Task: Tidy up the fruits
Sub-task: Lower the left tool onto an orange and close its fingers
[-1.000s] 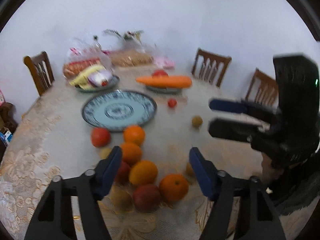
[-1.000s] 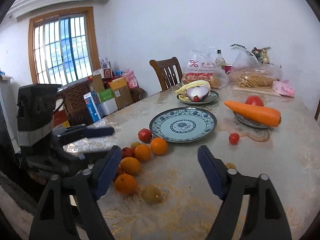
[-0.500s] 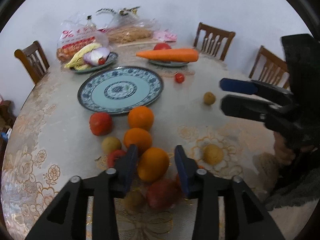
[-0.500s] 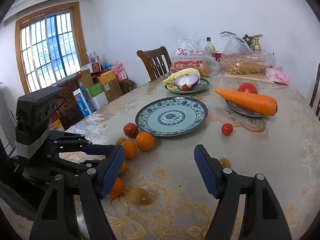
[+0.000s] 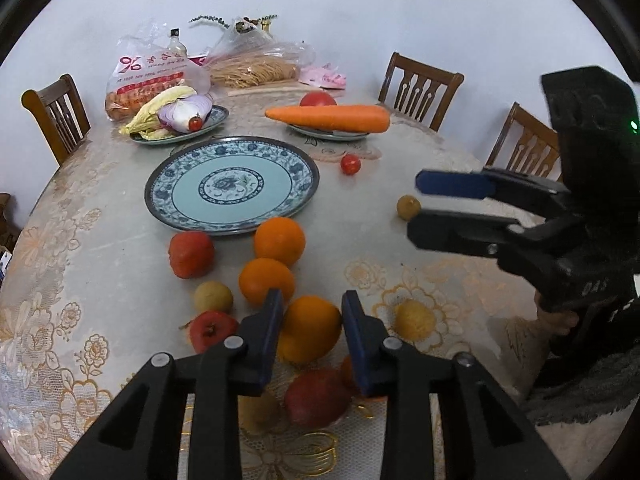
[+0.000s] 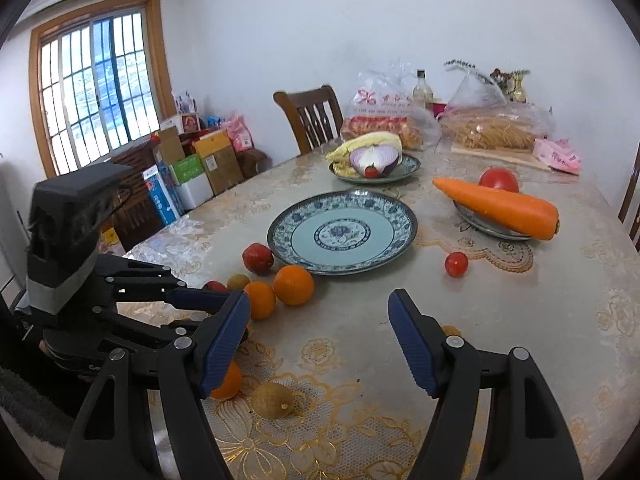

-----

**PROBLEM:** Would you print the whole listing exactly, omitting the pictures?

**SOLUTION TO THIS TASK:**
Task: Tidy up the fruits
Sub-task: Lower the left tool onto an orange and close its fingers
[-1.000s] 
[-1.000s] 
[-0.500s] 
[-0.500s] 
[+0.000s] 
[+0.000s] 

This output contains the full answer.